How exactly do you establish common law marriage?

Many Kansans are misinformed as to what qualifies as “Common Law Marriage.” For example, I have heard on more than one occasion the belief that a couple would be considered married under the common law if they merely live together for seven years. Fortunately, you do not have to wonder anymore. Kansas law is straight forward on what is required to be married under the common law.

There are three easy to distinguish requirements that all must be met to be common law married.

1) You must have capacity.

In Kansas, the state will not recognize a common-law marriage if either individual is ineligible to be formally married. Further, a common-law marriage will not be recognized if either individual is under eighteen years of age. For all the young lovers out there, this means that you cannot tie the knot in Kansas under common law until you reach age eighteen.

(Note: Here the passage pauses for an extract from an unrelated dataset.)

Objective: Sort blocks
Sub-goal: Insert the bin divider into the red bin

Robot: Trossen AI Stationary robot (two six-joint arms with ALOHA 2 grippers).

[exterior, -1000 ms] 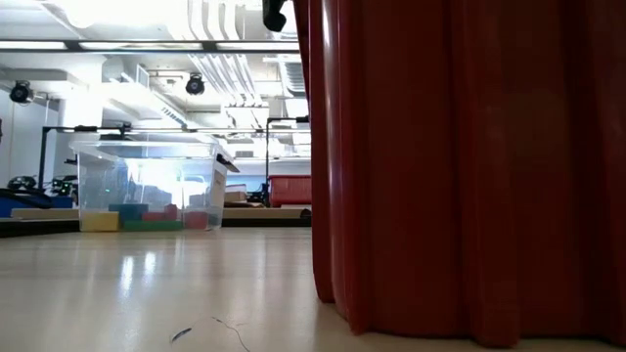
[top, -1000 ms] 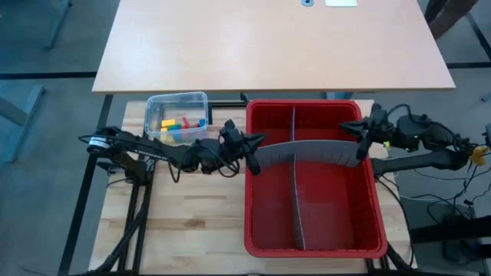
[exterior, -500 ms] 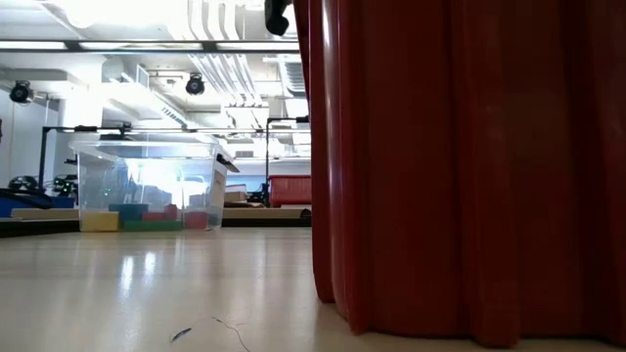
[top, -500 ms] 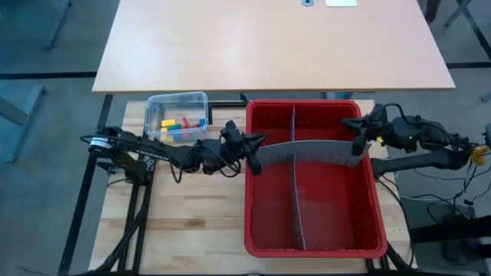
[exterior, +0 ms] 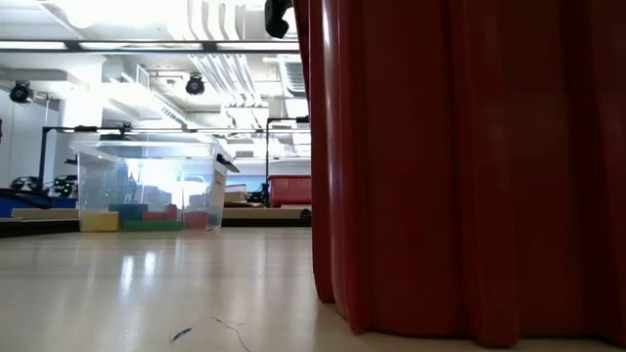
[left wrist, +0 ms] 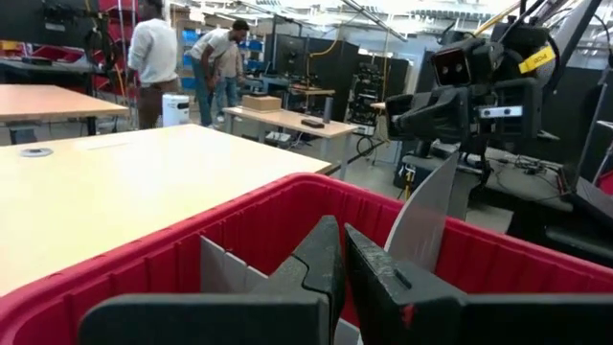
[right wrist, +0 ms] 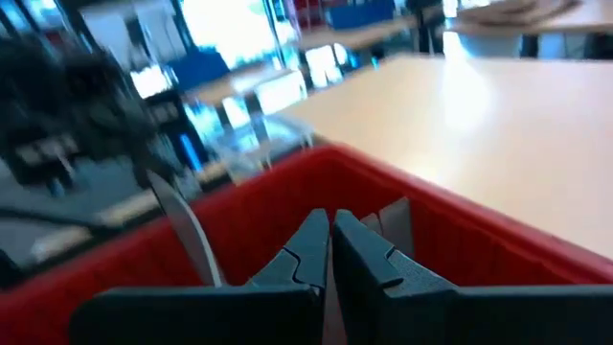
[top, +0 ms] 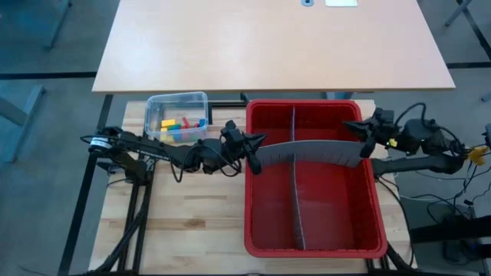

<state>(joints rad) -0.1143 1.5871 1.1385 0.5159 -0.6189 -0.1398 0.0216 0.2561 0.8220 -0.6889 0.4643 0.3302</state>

2) There must be a present agreement.

In addition to having the capacity to get married, the couple must have a “present marriage agreement.”  A present marriage agreement means that the couple must agree to be married at that very moment, and not sometime in the future. The present marriage agreement does not have to be in any particular form, such as a written contract. This requirement can be fulfilled as easily as you and your significant other making a verbal agreement to be married.

3) The couple must hold themselves out to the public as being married.

Next, the couple must hold themselves out as married to the public. For example, if you were to introduce your significant other to strangers as your husband or wife, then you are already holding yourself out as married to the public.

It is as simple as the three steps listed above: 1) The couple must both have the capacity to get married; 2) The couple must have entered a present marriage agreement; and 3) The couple must hold themselves out to the public as being married.

Surprisingly, there is no minimum time period that the couple must have lived together to be married under common law. Also, whether someone is married under the common law, or married through a license, the same obligations under the law will apply to either couple. If a couple is married under common law and decides that they no longer want to be married, then a court ordered divorce to dissolve the marriage would be necessary just as it would through marriage by license.

Remember, the information throughout this webpage is for informational purposes only and is not legal advice. Legal advice must always be customized to the individual case. Further, the information on this webpage does not create any attorney-client relationship between you and the Gilchrist & Fields Law Firm.